● About this task:
What is the number of lines in the listing below that contain the string "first"? Give that number only.

[[ Dataset extract, beginning ]]

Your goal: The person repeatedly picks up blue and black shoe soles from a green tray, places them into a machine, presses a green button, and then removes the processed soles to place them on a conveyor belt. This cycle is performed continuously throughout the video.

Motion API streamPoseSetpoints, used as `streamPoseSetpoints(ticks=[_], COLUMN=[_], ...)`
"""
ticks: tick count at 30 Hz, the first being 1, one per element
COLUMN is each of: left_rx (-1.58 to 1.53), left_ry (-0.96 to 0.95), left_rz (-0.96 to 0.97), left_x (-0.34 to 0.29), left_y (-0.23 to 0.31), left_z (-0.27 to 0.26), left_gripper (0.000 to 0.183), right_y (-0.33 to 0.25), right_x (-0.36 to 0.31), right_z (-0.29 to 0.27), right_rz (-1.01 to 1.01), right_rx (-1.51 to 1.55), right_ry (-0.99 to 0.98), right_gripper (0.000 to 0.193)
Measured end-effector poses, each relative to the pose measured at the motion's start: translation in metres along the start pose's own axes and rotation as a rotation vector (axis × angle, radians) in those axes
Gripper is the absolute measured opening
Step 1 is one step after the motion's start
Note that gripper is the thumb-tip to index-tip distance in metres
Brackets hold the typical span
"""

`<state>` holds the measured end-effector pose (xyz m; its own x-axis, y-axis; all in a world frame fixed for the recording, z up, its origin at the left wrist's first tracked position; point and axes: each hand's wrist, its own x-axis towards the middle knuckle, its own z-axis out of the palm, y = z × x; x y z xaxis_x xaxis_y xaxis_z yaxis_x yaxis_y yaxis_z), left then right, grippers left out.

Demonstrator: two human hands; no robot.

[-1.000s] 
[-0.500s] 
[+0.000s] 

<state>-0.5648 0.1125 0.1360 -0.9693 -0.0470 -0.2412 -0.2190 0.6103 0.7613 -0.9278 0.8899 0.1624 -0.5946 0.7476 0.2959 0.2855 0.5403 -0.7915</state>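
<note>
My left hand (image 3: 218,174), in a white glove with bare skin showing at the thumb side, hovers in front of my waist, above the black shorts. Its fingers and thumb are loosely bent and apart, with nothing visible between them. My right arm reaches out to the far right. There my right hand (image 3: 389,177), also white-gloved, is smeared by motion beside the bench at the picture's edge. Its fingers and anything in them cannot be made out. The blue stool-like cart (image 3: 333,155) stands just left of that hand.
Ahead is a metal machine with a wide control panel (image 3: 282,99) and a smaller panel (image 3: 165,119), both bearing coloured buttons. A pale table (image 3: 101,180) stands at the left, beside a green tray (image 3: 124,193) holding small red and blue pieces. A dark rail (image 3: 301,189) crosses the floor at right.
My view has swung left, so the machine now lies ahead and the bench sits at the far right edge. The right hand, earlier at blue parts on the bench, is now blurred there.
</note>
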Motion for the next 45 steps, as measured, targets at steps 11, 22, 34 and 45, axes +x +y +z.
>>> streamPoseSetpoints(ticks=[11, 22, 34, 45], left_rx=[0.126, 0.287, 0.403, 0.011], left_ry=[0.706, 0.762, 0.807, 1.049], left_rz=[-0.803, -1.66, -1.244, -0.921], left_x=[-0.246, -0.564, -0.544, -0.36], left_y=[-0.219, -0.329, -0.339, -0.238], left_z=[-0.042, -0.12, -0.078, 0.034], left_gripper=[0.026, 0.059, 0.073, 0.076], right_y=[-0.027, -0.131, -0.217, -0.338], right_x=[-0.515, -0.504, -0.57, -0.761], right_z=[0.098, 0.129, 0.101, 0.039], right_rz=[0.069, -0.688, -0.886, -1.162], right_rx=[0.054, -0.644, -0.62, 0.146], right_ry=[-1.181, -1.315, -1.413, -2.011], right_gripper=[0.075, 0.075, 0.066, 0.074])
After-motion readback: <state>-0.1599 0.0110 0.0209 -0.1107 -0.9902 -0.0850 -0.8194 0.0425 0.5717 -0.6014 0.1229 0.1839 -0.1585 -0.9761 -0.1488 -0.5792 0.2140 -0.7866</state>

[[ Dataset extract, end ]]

● Exercise response:
2